Natural de Belo Horizonte, o cineasta Neville D'Almeida deu os primeiros passos como diretor ainda na capital mineira, frequentando as sessões do Centro de Estudos Cinematográficos de Belo Horizonte. Na década de 1960, partiu aos Estados Unidos para trabalhar como guia turística. No Tio Sam, Neville teve contato com a contracultura e o rock, o que lhe moldara a percepção estética.

Nesta década, dirigiu seu primeiro filme, “O Bem-Aventurado”, obra premiada no Festival de Cinema Amador. Ainda em Nova Iorque, fez assistência técnica de direção para Nelson Pereira dos Santos, no longa-metragem “Fome de Amor”, de 1967. No ano seguinte, o diretor mineiro lançou seu primeiro filme, “Jardim de Guerra”, com roteiro de Jorge Mautner e fotografia de Dib Lutfi.

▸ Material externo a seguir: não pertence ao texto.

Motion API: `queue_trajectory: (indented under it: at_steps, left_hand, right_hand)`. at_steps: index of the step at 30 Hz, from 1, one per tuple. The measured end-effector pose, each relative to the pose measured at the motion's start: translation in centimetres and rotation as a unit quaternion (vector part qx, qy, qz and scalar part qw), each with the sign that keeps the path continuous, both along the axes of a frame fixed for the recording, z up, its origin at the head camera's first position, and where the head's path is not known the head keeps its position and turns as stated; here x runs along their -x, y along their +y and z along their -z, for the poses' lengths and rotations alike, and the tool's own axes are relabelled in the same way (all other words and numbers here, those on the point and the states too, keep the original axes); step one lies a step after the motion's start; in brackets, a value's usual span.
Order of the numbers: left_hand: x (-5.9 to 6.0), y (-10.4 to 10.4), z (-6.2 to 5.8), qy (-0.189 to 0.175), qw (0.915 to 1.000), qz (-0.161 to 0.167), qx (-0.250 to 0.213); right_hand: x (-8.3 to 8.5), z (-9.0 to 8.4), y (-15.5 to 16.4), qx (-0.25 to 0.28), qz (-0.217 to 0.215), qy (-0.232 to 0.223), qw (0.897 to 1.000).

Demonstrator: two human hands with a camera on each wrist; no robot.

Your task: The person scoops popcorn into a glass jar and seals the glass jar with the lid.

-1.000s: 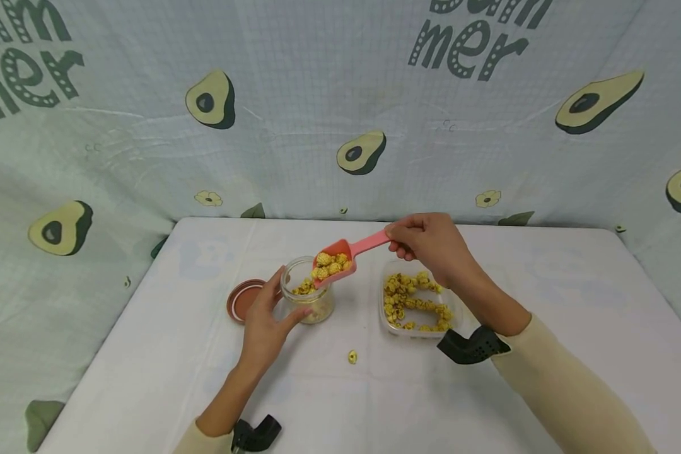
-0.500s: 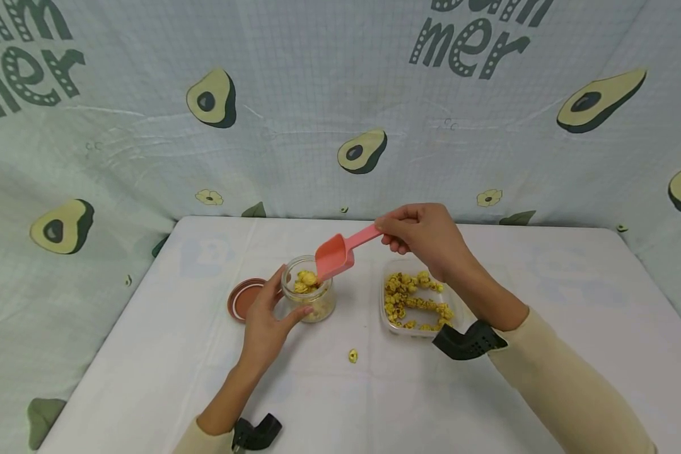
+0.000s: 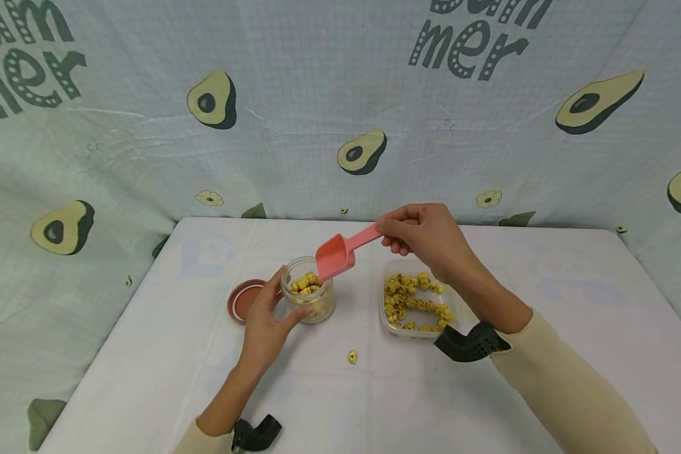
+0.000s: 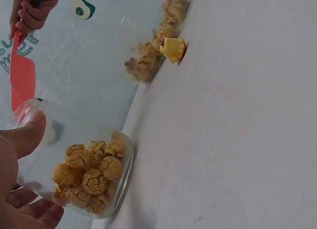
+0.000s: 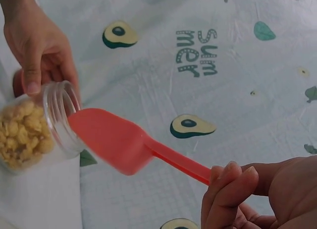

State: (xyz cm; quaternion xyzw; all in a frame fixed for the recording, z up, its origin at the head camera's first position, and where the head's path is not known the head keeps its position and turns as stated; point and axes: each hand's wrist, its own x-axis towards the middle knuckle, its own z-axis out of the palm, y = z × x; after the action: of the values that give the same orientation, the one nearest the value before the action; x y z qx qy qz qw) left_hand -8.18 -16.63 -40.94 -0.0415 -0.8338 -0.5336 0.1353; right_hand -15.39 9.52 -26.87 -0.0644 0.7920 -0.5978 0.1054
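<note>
A clear jar (image 3: pixel 316 309) stands on the table with yellow popcorn (image 4: pixel 91 177) inside. My left hand (image 3: pixel 265 328) grips it from the left, thumb on the near side and fingers around the far side. The handle of a pink scoop (image 3: pixel 335 257) is pinched in my right hand (image 3: pixel 425 239). Tilted down to the left, the scoop holds no popcorn, and its front edge is right at the jar's mouth. To the right, below my right hand, a clear plastic container (image 3: pixel 384 321) holds more popcorn in its compartments.
A reddish-brown lid (image 3: pixel 244 301) lies on the table just left of the jar, partly behind my left hand. One loose piece of popcorn (image 3: pixel 352 357) lies in front, between jar and container. An avocado-print cloth (image 3: pixel 295 113) hangs behind the table (image 3: pixel 340 416).
The popcorn that filled the scoop has dropped into the jar. My right hand rose slightly and tipped the scoop downward, then stayed nearly still. The left hand kept its grip.
</note>
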Motion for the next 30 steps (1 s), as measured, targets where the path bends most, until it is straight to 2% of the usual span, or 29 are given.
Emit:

O longa, contudo, foi censurado. Perseguido pela ditadura, Neville procura exílio em Londres e faz “Mangue Bangue”, em 1970, e “The Nights Cats”, no ano seguinte. Mesmo do outro lado do atlântico, a censura não sai do seu pé. Anos depois, filmou o clássico “A Dama do Lotação”, com Sônia Braga, filme que circulara em mais de 80 cinemas pelo País e até hoje está entre os mais assistidos de todos os tempos, no Brasil.

No início da década de 1980, o cineasta contracultural realiza uma de suas obras mais polêmicas, “Rio Babilônia”. Fez ainda, no início dos anos 90, um remake de “Matou a Família e Foi ao Cinema”, clássico de Júlio Bressane, e, em 1997, “Navalha da Carne”, obra adaptada de texto do dramaturgo Plínio Marcos.